Would you please print the data a second time, exactly as it stands?

━━━━

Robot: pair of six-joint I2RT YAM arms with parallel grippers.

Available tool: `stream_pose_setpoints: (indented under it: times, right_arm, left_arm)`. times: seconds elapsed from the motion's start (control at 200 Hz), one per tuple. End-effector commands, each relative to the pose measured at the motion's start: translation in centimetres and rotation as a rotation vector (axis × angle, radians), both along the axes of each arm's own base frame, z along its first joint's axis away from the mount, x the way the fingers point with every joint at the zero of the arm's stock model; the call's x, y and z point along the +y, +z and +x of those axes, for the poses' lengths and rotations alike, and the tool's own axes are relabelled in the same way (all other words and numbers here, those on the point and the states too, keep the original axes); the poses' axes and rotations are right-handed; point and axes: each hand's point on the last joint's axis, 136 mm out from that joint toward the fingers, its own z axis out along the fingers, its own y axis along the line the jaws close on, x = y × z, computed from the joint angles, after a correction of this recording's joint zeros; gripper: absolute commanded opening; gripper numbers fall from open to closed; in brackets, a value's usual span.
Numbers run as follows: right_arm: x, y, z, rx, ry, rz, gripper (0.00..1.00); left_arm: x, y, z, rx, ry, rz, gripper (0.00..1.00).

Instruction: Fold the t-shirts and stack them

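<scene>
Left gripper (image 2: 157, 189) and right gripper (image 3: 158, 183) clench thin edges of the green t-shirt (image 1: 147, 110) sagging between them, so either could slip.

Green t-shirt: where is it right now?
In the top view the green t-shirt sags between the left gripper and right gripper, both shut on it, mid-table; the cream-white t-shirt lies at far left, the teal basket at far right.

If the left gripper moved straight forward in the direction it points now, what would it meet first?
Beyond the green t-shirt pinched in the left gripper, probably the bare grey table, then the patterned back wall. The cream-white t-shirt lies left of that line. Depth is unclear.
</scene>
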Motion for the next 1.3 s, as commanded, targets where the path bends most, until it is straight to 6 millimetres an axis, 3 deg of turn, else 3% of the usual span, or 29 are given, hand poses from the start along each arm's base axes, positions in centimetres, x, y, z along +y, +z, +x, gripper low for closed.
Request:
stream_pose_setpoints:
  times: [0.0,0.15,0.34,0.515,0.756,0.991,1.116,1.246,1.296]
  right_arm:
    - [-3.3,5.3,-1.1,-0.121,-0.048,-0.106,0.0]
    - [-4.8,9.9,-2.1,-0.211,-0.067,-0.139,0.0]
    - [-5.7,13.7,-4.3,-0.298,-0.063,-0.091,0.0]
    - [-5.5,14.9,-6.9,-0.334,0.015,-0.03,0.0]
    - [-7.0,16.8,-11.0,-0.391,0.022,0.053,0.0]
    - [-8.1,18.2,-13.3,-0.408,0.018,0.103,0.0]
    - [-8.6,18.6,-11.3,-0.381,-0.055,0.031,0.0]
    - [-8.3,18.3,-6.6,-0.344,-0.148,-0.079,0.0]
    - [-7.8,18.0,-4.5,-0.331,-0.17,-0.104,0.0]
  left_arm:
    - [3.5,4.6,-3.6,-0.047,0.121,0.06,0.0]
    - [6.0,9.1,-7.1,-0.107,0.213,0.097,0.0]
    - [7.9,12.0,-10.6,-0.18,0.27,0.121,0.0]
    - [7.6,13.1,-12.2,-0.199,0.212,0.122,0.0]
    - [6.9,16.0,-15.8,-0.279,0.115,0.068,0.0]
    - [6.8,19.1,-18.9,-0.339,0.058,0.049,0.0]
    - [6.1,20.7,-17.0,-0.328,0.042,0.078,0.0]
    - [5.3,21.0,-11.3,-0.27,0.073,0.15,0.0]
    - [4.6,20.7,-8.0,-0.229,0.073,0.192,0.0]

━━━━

Answer to this exercise -
Robot: pair of six-joint I2RT YAM arms with parallel grippers.

Available tool: `stream_pose_setpoints: (indented under it: times, right_arm, left_arm)`. times: seconds elapsed from the motion's start (control at 200 Hz), one per tuple. End-effector commands, each relative to the pose measured at the motion's start: translation in centimetres and rotation as a rotation vector (axis × angle, radians), both along the axes of each arm's own base frame, z along its first joint's axis away from the mount, x the way the fingers point with every joint at the zero of the arm's stock model; the call's x, y and z point along the +y, +z and +x of those axes, for the poses' lengths and rotations alike, and the tool's own axes are relabelled in the same way (all other words and numbers here, those on the point and the states too, keep the original axes); the poses' axes and rotations are right-handed; point and axes: each hand's point on the last joint's axis, 136 mm out from that joint toward the fingers, its own z axis out along the fingers, its own y axis along the line the jaws close on, x = y × z, computed from the joint angles, after a correction of this recording's joint zeros; gripper: absolute commanded opening; gripper numbers fall from open to closed; in brackets, a value's usual span.
Numbers run as follows: right_arm: x, y, z, rx, ry, rz, gripper (0.00..1.00); left_arm: x, y, z, rx, ry, rz, gripper (0.00..1.00).

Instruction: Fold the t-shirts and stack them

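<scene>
Left gripper (image 2: 157, 189) and right gripper (image 3: 158, 183) clench thin edges of the green t-shirt (image 1: 147, 110) sagging between them, so either could slip.

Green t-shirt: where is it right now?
In the top view the green t-shirt sags between the left gripper and right gripper, both shut on it, mid-table; the cream-white t-shirt lies at far left, the teal basket at far right.

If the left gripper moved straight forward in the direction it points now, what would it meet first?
Beyond the green t-shirt pinched in the left gripper, probably the bare grey table, then the patterned back wall. The cream-white t-shirt lies left of that line. Depth is unclear.
</scene>
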Motion for the next 1.3 s, as commanded, targets where the path bends most, until it is straight to 6 millimetres an axis, 3 deg of turn, else 3% of the usual span, or 29 are given, hand poses from the start along each arm's base axes, positions in centimetres, x, y, z along +y, +z, +x, gripper low for closed.
Request:
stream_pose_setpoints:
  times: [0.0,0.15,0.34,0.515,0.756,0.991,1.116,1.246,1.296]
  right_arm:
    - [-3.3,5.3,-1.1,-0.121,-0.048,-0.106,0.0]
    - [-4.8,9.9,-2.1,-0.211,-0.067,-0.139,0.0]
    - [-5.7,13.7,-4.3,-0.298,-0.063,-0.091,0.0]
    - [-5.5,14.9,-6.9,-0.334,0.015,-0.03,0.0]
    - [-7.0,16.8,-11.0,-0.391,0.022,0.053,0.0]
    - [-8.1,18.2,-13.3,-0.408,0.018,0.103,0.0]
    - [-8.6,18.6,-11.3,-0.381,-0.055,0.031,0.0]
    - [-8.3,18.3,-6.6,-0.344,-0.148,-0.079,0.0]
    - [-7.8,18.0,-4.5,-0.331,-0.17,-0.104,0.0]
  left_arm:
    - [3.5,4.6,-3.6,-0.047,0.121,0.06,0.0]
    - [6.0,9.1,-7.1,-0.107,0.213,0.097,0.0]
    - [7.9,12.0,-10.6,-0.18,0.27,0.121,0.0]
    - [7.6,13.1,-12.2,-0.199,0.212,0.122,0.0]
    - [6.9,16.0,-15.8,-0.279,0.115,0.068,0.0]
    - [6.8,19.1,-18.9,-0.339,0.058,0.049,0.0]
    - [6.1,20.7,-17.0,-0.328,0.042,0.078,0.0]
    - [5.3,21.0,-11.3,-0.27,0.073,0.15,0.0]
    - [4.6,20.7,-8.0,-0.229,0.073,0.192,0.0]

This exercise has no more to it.